12 abril 2006

MÁSCARAS

Mini - Contos

No tempo em que o mundo era ainda massa informe e teatro etéreo, eu era já uma parte tenra desse invisível caos. O divino, meio cego e compadecido de mim, trajou-me com umas carnes sensíveis e deu-me um rosto. Tateei o meu invólucro. Descobri dor, finitude e opacidade. Senti minh'alma cerrada lá dentro, sem ar, som, luz ou alimento. No terceiro dia, ela relutou. Concentrou-se em minhas mãos e escorreu até a ponta dos meus dedos, elevando-se até a fronte. As unhas cavaam na pele nariz, boca e ouvidos. Cherei, bradei e ouvi, mas não me bastou. E minh'anima, sangrando por dentro, chorou, rasgando a máscara e se desnudou por concreto. Meus joelhos dobraram, pendeu a cabeça... Meus olhos se abriram, apagaram-se as luzes. Um silêncio no fim do espetáculo.

Pal


Molde perfeito
Muito pequeno José foi apontado o tímido da classe, calou-se. Na fase hormonal disseram que ele era inteligente, aceitou resignado. Quando desenfeiou aos 18 o elogiaram e cantaram. Ele acreditou e agiu como se esperava. Cansou-se de tudo e entristeceu, e agora? Depressivo.

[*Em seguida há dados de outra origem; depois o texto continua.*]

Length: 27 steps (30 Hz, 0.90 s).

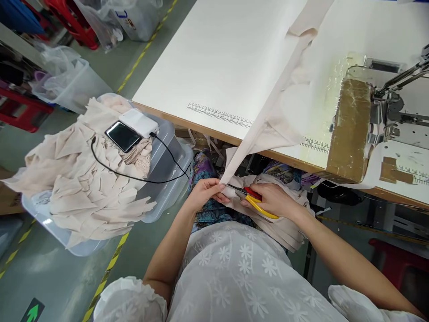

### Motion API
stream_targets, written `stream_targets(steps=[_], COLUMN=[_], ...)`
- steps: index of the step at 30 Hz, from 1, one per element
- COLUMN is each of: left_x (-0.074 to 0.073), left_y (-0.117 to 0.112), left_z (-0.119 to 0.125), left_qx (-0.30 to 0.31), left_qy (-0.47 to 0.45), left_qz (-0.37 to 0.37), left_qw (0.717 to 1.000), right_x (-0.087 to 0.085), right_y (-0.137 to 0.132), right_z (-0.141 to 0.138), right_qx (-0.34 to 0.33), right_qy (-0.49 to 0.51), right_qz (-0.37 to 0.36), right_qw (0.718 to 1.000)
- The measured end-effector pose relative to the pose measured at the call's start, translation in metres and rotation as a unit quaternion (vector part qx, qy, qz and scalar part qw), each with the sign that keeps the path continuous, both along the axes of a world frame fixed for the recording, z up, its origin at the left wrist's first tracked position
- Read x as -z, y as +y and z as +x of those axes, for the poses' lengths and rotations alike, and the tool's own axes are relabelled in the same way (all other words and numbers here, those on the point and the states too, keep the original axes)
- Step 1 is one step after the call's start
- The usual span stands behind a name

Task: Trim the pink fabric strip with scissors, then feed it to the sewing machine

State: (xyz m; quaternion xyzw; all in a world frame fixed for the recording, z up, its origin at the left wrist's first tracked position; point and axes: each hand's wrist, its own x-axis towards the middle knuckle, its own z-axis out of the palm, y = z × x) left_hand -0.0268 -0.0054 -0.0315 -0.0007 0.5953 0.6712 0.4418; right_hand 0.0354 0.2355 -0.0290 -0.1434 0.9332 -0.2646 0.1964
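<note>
We go straight to the fingers: our left hand [209,193] has thumb and fingertips pinched together on the lower end of a long beige strip [258,129], and the grip leaves little gap. Our right hand [273,199] is curled around the handles of the scissors [257,205], one handle yellow, one red, with the blades pointing at the strip right beside our left fingertips. How far apart the blades are, we can't tell.

The strip slants up from our lap, over the table [214,58] edge and across the white top. Now the count: two hands, one pair of scissors, one sewing machine [395,107] at right. Over on the left, one heap of beige pieces [97,197], too overlapped for us to number, and on it one dark-screened device [123,136], one white box [140,122] and one black cable [134,179].
</note>
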Motion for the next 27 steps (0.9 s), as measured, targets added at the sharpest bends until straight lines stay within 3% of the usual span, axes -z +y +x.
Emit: stream_targets(steps=[6,14,20,22,24,27], left_x=[0.003,0.003,0.006,0.009,0.014,0.019], left_y=[-0.001,0.0,-0.005,-0.008,-0.01,0.0], left_z=[-0.002,-0.003,-0.001,-0.005,-0.012,-0.027], left_qx=[0.008,0.009,0.023,0.037,0.016,-0.073], left_qy=[-0.004,-0.008,0.007,0.059,0.175,0.386], left_qz=[0.007,0.003,-0.011,-0.037,-0.089,-0.163], left_qw=[1.0,1.0,1.0,0.997,0.98,0.905], right_x=[0.004,-0.002,0.004,0.004,0.002,-0.003], right_y=[0.002,-0.005,-0.008,-0.005,-0.002,0.001], right_z=[0.001,-0.004,-0.005,-0.002,0.004,0.017], right_qx=[0.003,-0.007,0.015,0.029,0.043,0.055], right_qy=[0.005,0.009,0.002,0.01,0.017,0.028], right_qz=[-0.015,0.06,0.034,0.008,-0.023,-0.083], right_qw=[1.0,0.998,0.999,0.999,0.999,0.995])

Satisfeito com o molde, pusera-se a vasculhar o mistério do ser homem.



Uma forma de amar
- Não dá.
- Por quê?
- Não sinto nada por ti.
- Só uma chance!
- Não.
Augusto vai pra casa e por Amélia mutila-se pela segunda vez.

Contraponto

Dentro do ônibus fita o rosto deformado de uma mulher. Força-se pensamentos positivos. Chega de chorar por desconhecidos. A mulher lhe sorri. Tarde demais. Vê agora tudo embaçado. É que a vida bela é.
Tarco Zan



L. Pegou um ônibus lotado para o trabalho. Cotoveladas, palavrões, indiferenças. No caminho, o motorista freou de súbito e foi aquela muvuca. Após dois engarrafamentos, enfim chegou no escritório e deparou com os mesmos rostos pálidos e emburrados. Os computadores, com seus bipes e telas coloridas, pareciam mais vivos do que aquela gente. Voltava para casa quando dois caras o abordaram. Espancaram-no e levaram sua carteira. Já no seu apartamento, L. entrou trôpego no banheiro e olhou-se no espelho. Pegou uma navalha e, trincando os dentes, fez vários cortes profundos na testa e nas bochechas. Depois riu. Desistiu de ser humano. Adotou para sempre aquela máscara de monstro.